Renata lo observó en silencio. Su instinto le decía que este hombre era fuego puro, del que quema y destruye, pero también vio la chispa de una lealtad inquebrantable
—La protección no es solo violencia, Alek —dijo ella, usando su nombre por primera vez, lo que hizo que a él se le acelerara el pulso—. Es presencia. Es estar en el festival de la primavera pegando flores, aunque se vea ridículo. Es no llegar oliendo a pólvora cuando ella quiera un abrazo.
—Lo intentaré —respondió él, fijando su mirada en los labios de ella—. Pero usted tendrá que ayudarme. No creo que pueda sobrevivir a las "manualidades" sin una guía profesional.
—Oh, no se equivoque —Renata cerró el expediente con un golpe seco y se levantó, rodeando el escritorio para quedar frente a él—. Yo no ayudo a hombres indefensos. Yo entreno a tutores responsables. Si quiere que Katia esté aquí, usted va a seguir mis reglas. Y la primera regla es: en este jardín, yo soy la que manda. ¿Entendido, "Terminator"?
La Conciencia: ¡Ufff! Ella está a centímetros de él. Él podría levantarla con una sola mano, pero se siente pequeño ante su fuerza. Miren a Ivan, está pegado al vidrio muerto de risa porque Alek acaba de asentir como un niño regañado.
—Entendido... Directora —dijo Alek, levantándose lentamente, quedando a una distancia peligrosamente corta. Él bajó la cabeza para quedar a su altura—. Pero una cosa más. Ese padre de hace un momento... no se preocupe por sus frenos. Me encargué de que donara una cantidad generosa de forma anónima para las nuevas cortinas del salón. Considérelo una "multa por mala educación".
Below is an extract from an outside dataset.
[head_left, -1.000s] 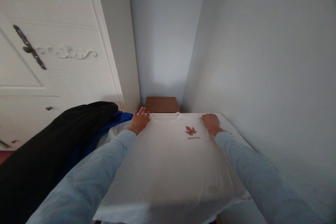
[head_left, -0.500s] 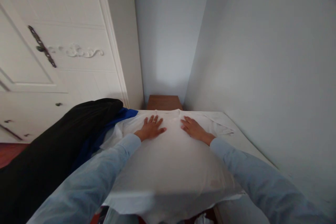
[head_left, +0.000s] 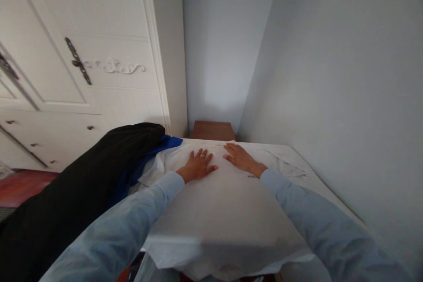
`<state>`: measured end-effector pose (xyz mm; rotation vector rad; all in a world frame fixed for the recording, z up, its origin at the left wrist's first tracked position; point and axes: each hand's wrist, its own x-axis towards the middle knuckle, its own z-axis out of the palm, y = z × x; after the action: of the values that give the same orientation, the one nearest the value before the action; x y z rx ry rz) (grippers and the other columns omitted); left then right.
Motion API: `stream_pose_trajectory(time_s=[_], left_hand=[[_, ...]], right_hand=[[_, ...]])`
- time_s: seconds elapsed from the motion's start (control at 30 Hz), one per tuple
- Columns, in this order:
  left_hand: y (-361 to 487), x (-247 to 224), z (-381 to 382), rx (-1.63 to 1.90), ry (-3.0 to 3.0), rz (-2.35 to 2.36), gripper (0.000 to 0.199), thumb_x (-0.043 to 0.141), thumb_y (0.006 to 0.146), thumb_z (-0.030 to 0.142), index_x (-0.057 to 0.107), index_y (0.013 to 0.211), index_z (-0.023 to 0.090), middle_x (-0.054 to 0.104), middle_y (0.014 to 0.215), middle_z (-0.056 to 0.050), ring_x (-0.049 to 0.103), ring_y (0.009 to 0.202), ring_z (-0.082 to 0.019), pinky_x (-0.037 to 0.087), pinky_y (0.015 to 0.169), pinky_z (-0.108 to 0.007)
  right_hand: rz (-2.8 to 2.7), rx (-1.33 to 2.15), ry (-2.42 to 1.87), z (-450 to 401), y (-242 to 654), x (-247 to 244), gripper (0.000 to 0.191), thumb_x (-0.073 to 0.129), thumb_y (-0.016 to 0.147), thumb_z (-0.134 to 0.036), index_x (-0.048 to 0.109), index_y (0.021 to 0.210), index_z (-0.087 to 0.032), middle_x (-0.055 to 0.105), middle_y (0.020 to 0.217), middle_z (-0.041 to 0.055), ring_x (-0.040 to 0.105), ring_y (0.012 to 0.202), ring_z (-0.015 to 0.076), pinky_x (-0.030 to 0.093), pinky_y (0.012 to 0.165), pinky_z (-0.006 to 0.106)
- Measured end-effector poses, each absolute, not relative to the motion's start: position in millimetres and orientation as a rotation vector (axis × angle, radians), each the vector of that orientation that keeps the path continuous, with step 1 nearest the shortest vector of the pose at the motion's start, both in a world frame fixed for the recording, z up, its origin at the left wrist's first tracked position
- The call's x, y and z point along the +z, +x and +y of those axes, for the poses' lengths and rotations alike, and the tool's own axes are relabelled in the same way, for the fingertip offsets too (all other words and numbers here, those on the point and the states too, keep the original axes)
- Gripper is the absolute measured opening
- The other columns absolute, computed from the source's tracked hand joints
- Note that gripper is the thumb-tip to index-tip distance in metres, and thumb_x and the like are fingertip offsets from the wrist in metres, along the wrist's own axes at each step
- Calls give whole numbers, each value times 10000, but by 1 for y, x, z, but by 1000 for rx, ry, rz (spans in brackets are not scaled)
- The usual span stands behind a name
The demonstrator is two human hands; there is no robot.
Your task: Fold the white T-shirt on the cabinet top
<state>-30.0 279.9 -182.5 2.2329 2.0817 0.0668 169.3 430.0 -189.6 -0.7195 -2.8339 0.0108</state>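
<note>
A white T-shirt lies spread over a white table, its collar at the far end and its hem hanging over the near edge. My left hand, with a ring on one finger, rests flat on the upper left of the shirt, fingers spread. On the other side of the collar area, my right hand lies flat with its fingers stretched toward the neckline. Small dark print shows on the shirt beside my right wrist, partly hidden by the sleeve. Neither hand grips the cloth.
Black clothing is heaped along the left side, with a blue garment under it. A white wardrobe stands at the left. A brown wooden piece sits behind the table, and a grey wall runs along the right.
My right hand has shifted toward the collar, and dark print now shows near its wrist. My left hand stays flat on the shirt. The view has turned slightly left.
</note>
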Motion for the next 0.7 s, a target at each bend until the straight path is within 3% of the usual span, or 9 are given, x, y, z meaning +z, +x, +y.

Renata no pudo evitarlo. Una pequeña sonrisa, auténtica y brillante, escapó de sus labios.
—Es usted un tramposo, Señor Volkov.
—Soy eficiente, Renata. Nos vemos el lunes para el primer día de Katia. Trate de no extrañarme demasiado este fin de semana.
Alek salió de la oficina con paso firme, seguido por un Ivan que no dejaba de parlotear. Renata se quedó ahí, mirando la puerta, sintiendo que su corazón —ese que ella juraba que era de hielo— acababa de saltarse un latido.
La Conciencia: ¡Lo tenemos! El ruso está obsesionado y la maestra está intrigada. Pero esperen... ¿qué pasará cuando los enemigos de Alek descubran que su punto débil es una maestra de jardín de niños que mide 1.55? Esto se va a poner muy, muy peligroso.